"Stephen J. Turnbull" <stephen(a)xemacs.org> writes:
>>>>> "Simon" == Simon Josefsson
<jas(a)extundo.com> writes:
Simon> Well, I don't think Gnus would tag it as ISO 2022-JP for no
Simon> reason.
Heh. Ask larsi. I think the reason probably was "Content-Type:
application/octet-stream" would drive users into a killing rage. What
alternative does he have? UTF-8 and ISO-8859-X are just as wrong, and
so is omitting the charset parameter (which implies US-ASCII). UTF-8
looks best to me, except that no stable Emacsen supports it out of the
box. But all Mule-capable Emacsen (going back to 18.59) support
ISO-2022-JP-2 (after all, Handa-san wrote that RFC!) as a universal
coding system.
What would you do?
Ideally, I'd want message to discover that the backtrace data that was
pasted into the message buffer is binary data, and then message would
label it as such in a MIME part, perhaps using a Content-Type
application/x-elisp-backtrace. This requires that the backtrace
buffer was originally labeled as binary/noconv by XEmacs, but this
seems to be the correct thing to do anyway. Would this cause problems
somehow? I'm not sure about the implementation though, but it seems
more important to first find out if there is a possible solution to
the problem.
Simon> Perhaps the backtrace buffer is in the default coding
Simon> system, which happen to result in 2022-JP for some users?

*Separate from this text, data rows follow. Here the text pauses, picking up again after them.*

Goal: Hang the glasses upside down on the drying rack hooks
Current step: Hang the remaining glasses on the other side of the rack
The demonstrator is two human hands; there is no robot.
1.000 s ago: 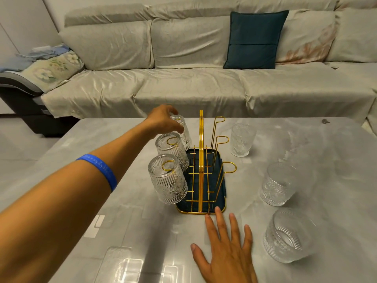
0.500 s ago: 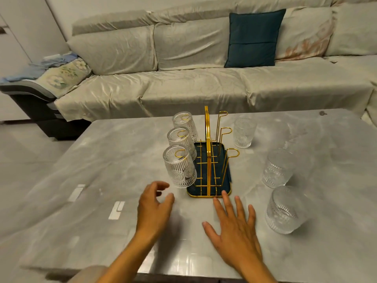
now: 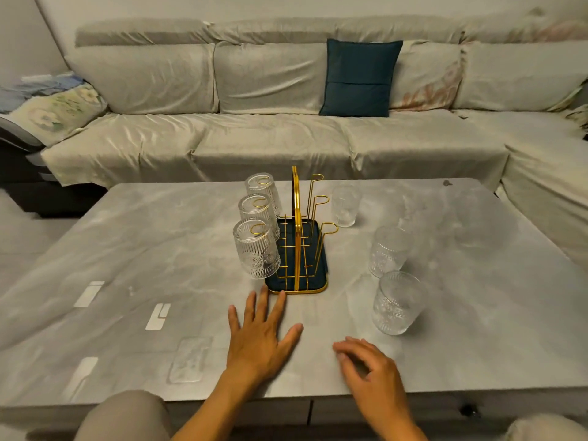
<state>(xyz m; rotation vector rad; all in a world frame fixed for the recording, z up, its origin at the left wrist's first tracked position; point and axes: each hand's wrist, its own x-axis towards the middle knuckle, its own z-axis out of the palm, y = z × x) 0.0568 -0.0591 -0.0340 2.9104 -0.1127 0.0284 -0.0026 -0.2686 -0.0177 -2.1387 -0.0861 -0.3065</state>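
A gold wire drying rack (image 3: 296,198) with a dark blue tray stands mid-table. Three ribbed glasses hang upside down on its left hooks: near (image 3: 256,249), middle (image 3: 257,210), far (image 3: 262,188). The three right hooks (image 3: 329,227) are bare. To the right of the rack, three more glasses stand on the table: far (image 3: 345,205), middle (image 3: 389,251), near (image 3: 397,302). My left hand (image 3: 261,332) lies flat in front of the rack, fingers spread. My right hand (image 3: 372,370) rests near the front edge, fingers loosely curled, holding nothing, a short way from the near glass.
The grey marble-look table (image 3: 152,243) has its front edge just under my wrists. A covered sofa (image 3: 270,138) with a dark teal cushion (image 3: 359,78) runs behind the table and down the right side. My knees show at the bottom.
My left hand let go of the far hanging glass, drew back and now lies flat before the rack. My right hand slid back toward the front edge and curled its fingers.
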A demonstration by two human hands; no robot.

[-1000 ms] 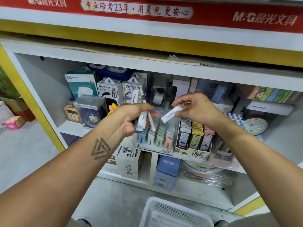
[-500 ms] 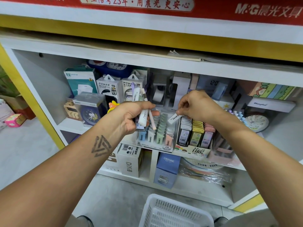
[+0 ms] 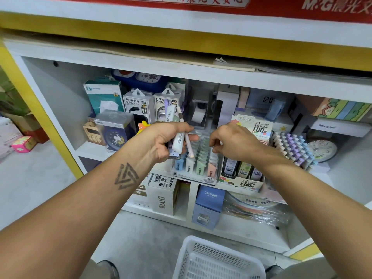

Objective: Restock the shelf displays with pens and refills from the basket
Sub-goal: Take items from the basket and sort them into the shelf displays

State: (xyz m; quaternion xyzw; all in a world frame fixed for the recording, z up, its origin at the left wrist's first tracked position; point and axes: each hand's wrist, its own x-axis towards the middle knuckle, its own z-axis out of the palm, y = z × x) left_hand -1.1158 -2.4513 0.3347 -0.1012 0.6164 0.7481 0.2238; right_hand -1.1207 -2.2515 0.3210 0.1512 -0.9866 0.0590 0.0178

Mule doesn't work that way. What matters is the coding system of the
message composition buffer, which is (normally, for Gnus users) under
the control of message-mode. Ie, Gnus. The coding system of the
source buffer is irrelevant.
No matter how you slice it, you get "Gnus done it."
Isn't data recoded when it is copied between buffers? Then Gnus could
hook into that recoding, and save what coding was used before it is
pasted into the message buffer, and use that information during MIME
encoding.
If data is not recoded when it is copied between buffers, then I don't
understand how things could work unless the data itself keep
information about what coding system it is in, but IIRC that is not
how MULE works.
Simon> Perhaps XEmacs should encode backtraces as binary
instead
Simon> of the default text coding system? For me, backtrace
Simon> buffers are ISO8, which I think is equally incorrect.
It's essentially impossible to recognize both noconv and iso8, each
will shadow the other. Having iso8 shadowed makes no sense for most
applications, so it works out that the only way to get the binary
indicator under normal conditions is to explicitly set the coding
system to binary.
Are you talking about autodetection? Isn't it possible, instead, to
add some code that says the backtrace buffers are binary/noconv?
Autodetecting should IMHO be avoided if possible, and for backtraces
we know (I believe) that the data must be preserved as is.